Locate the line that contains "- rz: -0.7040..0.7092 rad" in the entries below, then repeat it and every following line through the line that contains "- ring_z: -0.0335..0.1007", exactly, and no others.

## Supplied entries
------------------------------------------------------------------------
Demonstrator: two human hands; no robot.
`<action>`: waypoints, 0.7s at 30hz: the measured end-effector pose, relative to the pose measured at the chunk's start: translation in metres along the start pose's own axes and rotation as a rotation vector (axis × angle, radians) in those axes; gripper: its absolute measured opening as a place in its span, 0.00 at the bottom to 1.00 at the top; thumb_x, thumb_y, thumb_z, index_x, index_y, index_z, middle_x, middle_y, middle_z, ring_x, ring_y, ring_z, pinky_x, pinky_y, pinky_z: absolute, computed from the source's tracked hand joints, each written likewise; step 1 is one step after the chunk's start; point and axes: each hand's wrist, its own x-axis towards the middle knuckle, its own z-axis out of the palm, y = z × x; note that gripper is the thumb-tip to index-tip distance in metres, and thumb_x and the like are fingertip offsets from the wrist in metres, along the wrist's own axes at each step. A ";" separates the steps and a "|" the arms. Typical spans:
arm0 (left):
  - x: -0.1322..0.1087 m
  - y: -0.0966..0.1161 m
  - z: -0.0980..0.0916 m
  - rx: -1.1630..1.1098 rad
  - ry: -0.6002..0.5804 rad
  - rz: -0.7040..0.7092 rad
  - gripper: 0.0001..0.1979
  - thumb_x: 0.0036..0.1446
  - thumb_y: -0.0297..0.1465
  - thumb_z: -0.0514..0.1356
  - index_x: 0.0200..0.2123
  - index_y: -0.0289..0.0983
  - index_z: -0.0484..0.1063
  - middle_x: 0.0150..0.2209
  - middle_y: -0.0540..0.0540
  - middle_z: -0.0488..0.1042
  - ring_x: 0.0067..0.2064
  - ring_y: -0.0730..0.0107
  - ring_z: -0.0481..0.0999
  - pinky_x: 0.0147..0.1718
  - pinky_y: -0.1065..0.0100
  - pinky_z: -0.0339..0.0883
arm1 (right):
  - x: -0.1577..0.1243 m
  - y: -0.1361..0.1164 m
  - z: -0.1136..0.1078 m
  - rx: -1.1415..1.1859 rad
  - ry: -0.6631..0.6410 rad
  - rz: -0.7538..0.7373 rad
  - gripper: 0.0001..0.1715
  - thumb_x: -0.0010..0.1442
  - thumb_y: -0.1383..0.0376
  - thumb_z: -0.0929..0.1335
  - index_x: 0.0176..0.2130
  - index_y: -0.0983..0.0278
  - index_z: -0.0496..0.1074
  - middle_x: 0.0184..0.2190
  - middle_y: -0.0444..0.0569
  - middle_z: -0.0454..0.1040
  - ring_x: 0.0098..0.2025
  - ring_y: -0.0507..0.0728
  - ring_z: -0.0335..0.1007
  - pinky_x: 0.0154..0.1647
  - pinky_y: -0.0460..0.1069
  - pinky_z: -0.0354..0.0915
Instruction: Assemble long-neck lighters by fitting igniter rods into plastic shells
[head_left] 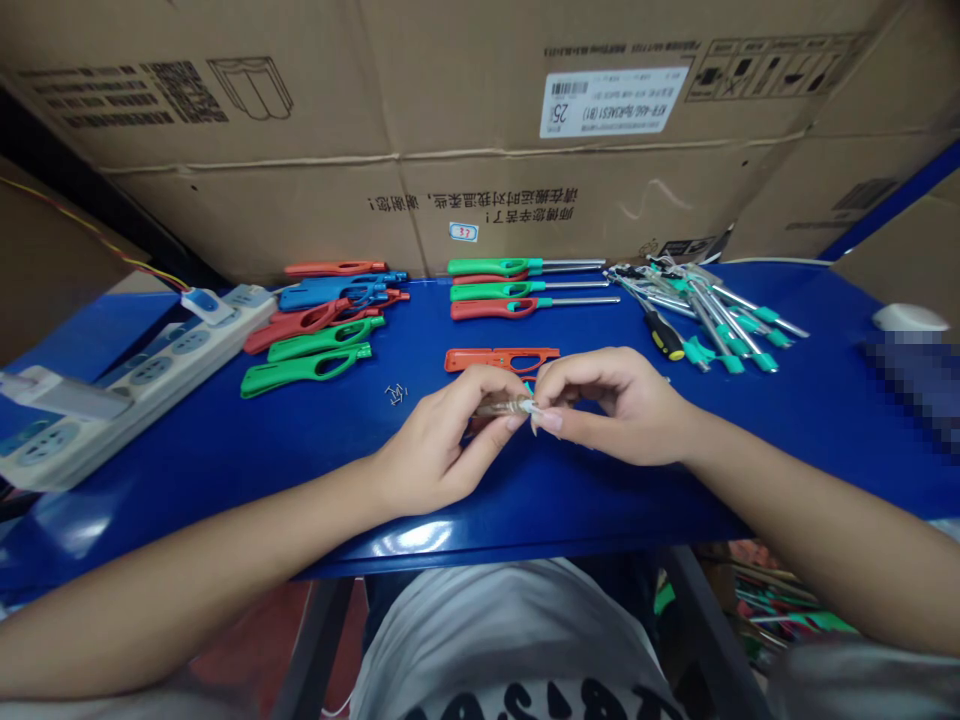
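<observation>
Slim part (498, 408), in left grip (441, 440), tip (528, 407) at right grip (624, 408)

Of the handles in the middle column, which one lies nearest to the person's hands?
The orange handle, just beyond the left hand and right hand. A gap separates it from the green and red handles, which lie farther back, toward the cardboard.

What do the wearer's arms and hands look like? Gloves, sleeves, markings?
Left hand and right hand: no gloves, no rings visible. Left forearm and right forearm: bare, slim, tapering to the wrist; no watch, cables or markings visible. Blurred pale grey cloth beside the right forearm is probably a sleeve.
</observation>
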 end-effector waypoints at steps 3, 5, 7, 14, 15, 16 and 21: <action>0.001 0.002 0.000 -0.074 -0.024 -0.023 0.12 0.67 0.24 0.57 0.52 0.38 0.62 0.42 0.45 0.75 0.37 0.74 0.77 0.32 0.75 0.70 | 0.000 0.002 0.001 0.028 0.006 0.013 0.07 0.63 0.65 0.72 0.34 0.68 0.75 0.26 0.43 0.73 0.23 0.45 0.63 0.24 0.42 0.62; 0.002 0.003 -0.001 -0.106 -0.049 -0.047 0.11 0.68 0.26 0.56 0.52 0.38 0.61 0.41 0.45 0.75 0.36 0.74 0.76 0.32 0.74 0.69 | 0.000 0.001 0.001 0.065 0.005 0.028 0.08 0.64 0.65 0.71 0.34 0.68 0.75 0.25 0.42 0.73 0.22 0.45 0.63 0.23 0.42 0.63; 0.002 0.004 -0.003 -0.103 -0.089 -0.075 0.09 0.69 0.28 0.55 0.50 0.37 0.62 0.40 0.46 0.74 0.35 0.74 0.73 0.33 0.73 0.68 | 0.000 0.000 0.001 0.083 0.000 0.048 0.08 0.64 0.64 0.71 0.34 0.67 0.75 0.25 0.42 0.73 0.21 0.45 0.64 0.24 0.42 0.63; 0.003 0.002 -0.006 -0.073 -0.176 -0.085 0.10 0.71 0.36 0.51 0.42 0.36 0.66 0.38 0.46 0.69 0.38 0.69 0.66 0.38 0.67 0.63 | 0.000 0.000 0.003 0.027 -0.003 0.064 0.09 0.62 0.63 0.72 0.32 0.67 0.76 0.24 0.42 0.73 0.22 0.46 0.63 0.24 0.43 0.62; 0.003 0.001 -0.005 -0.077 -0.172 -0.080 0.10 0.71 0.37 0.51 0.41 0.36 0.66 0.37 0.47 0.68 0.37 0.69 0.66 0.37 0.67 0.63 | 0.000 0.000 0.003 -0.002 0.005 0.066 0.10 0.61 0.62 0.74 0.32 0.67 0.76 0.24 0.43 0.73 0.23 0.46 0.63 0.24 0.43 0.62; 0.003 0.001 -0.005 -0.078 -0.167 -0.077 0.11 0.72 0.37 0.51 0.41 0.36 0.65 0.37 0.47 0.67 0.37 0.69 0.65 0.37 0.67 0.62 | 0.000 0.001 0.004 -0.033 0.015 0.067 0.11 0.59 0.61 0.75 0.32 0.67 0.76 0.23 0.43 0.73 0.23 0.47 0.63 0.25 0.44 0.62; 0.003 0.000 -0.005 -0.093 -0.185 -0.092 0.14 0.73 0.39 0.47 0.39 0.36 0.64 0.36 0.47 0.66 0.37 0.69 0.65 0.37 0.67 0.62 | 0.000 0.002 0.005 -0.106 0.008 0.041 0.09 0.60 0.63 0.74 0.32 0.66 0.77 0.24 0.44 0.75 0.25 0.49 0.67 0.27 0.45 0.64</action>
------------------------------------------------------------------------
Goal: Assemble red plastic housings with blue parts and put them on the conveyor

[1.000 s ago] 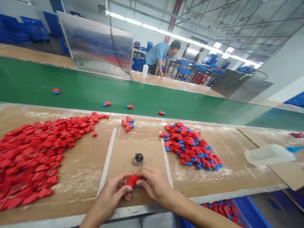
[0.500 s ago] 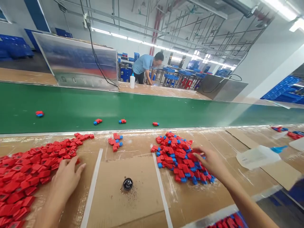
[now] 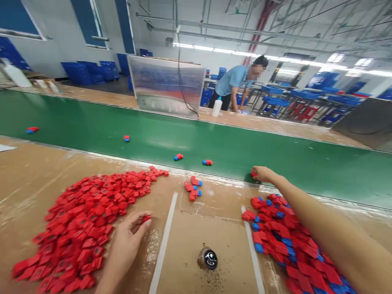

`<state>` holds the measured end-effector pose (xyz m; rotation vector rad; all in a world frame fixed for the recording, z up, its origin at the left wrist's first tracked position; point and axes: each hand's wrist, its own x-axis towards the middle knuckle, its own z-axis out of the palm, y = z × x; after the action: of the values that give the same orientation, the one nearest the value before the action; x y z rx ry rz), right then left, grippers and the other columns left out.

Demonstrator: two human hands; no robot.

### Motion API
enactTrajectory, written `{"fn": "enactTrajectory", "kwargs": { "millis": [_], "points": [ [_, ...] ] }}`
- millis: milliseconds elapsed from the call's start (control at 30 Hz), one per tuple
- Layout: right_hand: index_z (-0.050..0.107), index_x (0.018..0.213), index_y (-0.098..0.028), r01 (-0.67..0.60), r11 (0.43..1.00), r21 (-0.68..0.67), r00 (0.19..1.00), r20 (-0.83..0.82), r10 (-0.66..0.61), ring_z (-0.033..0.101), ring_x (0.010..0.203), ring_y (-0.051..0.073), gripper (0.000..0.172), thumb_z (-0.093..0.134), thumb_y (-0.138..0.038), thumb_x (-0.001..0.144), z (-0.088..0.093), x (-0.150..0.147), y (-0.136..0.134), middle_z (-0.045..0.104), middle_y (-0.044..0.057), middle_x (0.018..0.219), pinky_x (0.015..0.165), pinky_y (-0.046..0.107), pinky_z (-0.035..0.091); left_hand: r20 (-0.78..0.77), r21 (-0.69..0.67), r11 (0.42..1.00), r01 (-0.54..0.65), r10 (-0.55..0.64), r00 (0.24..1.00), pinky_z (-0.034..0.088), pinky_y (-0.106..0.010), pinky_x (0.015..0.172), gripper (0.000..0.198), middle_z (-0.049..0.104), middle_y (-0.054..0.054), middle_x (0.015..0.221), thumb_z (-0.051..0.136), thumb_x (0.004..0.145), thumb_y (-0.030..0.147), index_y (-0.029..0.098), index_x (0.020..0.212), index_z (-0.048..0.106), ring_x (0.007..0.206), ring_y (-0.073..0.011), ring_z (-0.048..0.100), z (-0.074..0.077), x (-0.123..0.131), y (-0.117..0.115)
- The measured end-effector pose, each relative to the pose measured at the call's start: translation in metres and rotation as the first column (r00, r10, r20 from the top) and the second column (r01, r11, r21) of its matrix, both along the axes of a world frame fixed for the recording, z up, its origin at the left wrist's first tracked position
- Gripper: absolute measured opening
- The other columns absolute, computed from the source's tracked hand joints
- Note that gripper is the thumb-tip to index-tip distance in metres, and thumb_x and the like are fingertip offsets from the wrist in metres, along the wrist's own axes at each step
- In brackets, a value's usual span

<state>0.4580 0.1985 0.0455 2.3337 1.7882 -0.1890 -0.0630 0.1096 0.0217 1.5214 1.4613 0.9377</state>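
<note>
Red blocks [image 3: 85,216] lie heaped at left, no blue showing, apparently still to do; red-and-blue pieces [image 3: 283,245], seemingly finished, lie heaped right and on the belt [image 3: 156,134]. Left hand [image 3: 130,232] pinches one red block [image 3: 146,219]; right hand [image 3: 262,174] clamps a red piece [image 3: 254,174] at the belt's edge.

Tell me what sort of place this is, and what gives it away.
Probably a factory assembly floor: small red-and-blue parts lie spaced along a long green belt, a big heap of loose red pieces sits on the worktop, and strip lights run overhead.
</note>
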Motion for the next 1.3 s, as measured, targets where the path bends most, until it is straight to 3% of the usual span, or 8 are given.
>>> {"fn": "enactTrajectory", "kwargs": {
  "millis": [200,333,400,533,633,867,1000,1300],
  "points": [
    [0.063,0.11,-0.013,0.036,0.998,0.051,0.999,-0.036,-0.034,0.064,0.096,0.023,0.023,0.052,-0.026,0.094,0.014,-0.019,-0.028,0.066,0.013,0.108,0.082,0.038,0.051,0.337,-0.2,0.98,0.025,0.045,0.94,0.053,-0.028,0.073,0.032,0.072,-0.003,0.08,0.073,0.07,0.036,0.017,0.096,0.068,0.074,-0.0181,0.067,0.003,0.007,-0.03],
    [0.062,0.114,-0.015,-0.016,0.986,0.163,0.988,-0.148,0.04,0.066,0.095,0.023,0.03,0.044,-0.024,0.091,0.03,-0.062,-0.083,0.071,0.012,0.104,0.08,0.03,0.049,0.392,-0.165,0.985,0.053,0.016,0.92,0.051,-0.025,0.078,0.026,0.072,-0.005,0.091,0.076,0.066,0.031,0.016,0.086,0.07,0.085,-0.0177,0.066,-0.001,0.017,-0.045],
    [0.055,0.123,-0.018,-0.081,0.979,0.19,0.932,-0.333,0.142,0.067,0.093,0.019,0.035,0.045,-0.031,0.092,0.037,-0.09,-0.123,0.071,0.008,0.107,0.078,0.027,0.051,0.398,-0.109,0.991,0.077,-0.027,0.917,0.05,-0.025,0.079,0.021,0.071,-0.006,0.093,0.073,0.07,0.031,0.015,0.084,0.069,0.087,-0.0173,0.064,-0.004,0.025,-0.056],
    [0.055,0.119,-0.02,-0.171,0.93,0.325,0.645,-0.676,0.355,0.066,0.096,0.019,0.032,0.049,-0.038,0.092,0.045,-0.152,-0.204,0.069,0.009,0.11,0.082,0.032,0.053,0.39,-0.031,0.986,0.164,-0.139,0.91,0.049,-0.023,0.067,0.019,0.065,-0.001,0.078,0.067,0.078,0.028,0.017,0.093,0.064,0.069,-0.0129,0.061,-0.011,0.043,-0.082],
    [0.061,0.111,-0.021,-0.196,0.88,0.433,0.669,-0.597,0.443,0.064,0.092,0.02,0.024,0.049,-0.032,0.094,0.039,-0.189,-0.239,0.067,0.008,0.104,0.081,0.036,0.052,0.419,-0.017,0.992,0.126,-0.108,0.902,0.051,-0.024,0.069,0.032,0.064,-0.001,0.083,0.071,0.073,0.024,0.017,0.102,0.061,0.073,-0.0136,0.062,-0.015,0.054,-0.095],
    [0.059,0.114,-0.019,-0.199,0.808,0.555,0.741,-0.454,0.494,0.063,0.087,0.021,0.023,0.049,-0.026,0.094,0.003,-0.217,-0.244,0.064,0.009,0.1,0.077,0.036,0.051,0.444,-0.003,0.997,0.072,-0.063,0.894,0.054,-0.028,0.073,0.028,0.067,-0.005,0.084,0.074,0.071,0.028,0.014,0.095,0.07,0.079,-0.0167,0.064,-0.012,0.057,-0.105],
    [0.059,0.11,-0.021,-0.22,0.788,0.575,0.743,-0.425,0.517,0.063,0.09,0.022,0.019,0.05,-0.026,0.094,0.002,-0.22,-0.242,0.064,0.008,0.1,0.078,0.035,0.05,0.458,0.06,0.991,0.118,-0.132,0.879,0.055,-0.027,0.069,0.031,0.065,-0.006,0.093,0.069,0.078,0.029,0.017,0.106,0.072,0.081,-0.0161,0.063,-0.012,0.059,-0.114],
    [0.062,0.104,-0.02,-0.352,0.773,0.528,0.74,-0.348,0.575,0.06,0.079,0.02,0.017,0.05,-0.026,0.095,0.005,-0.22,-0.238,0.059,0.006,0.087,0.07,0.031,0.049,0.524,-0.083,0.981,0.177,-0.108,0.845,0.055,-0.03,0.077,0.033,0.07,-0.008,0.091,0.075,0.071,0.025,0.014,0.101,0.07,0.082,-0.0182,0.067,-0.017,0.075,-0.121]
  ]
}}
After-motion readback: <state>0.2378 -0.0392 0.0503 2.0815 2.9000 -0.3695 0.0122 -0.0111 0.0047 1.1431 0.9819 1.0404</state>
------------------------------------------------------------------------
## Result of the exercise
  - rz: -0.7040..0.7092 rad
  - gripper: 0.0001..0.1979
  - thumb_x: 0.0036..0.1446
  - thumb_y: -0.0297..0.1465
  - thumb_z: -0.0514..0.1356
  - index_x: 0.0200..0.2123
  - index_y: -0.0289..0.0983
  - index_z: -0.0484..0.1063
  - middle_x: 0.0150..0.2209
  - middle_y: -0.0540..0.0540
  - middle_z: -0.0488..0.1042
  - ring_x: 0.0067..0.2064
  - ring_y: -0.0730..0.0107
  - ring_z: -0.0481..0.0999
  - pinky_x: 0.0147..0.1718
  - pinky_y: -0.1065..0.0100
  - pinky_z: -0.0339..0.0883
arm1 (right):
  - x: -0.1577..0.1243 m
  - y: -0.1361..0.1164 m
  - z: -0.1136..0.1078 m
  - rx: -1.1415..1.1859 rad
  - ry: -0.6631..0.6410 rad
  - rz: -0.7538..0.7373 rad
  - gripper: 0.0001..0.1715
  - thumb_x: -0.0010..0.1442
  - thumb_y: -0.1383..0.0376
  - thumb_z: -0.0929..0.1335
  - index_x: 0.0176..0.2130
  - index_y: -0.0983..0.0278
  - index_z: -0.0496..0.1074
  - middle_x: 0.0184..0.2190
  - middle_y: -0.0444..0.0569
  - middle_z: -0.0454..0.1040
  - ring_x: 0.0098..0.2025
  - ring_y: -0.0507..0.0728
  - ring_z: -0.0335..0.1007

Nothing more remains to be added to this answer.